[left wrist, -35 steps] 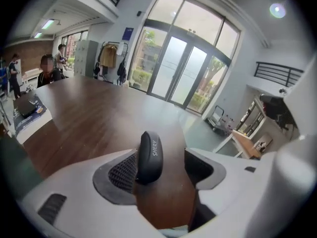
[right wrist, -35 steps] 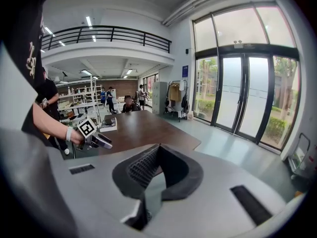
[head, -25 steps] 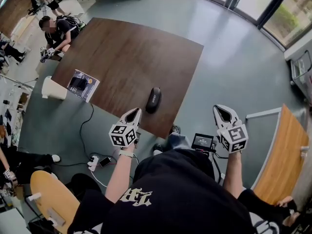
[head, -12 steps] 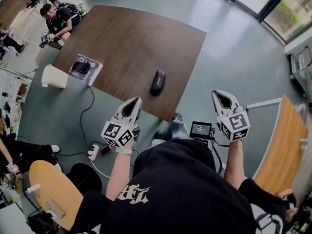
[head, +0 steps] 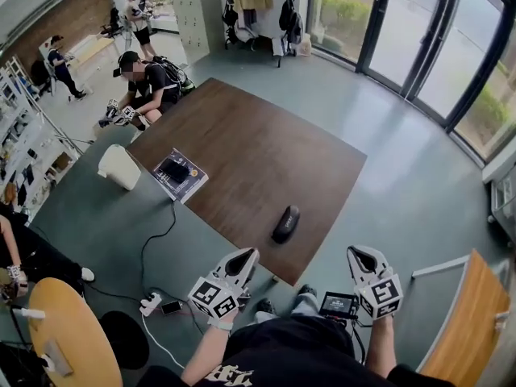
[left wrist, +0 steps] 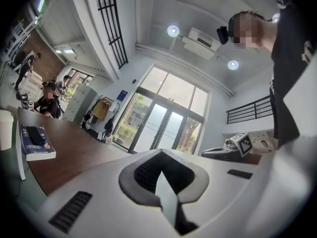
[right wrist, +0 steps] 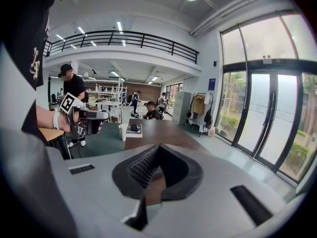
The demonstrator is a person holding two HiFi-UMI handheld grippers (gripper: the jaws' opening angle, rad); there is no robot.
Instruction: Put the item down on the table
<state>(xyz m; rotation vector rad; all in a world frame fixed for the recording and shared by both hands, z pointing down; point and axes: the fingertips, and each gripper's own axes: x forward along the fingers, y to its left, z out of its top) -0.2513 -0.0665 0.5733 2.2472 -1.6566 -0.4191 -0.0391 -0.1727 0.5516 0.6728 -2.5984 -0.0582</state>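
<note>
looks finished, with the item (head: 286,223) flat on the worktop (head: 258,147) near its edge. shows left gripper (head: 245,254) and right gripper (head: 359,253) closed, empty, well apart from it.

Bright daylight, sharp focus, fisheye-warped edges.
</note>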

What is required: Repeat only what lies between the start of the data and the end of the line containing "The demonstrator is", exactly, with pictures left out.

Response to the task:
[left wrist, -35 steps] 
[right wrist, -35 steps] 
[head, -25 steps] 
[head, -12 steps] 
[head, +0 steps] 
[left wrist, +0 steps] 
[right wrist, +0 steps] 
The demonstrator is a person holding two HiFi-UMI handheld grippers (gripper: the jaws' opening angle, rad); there is no robot.

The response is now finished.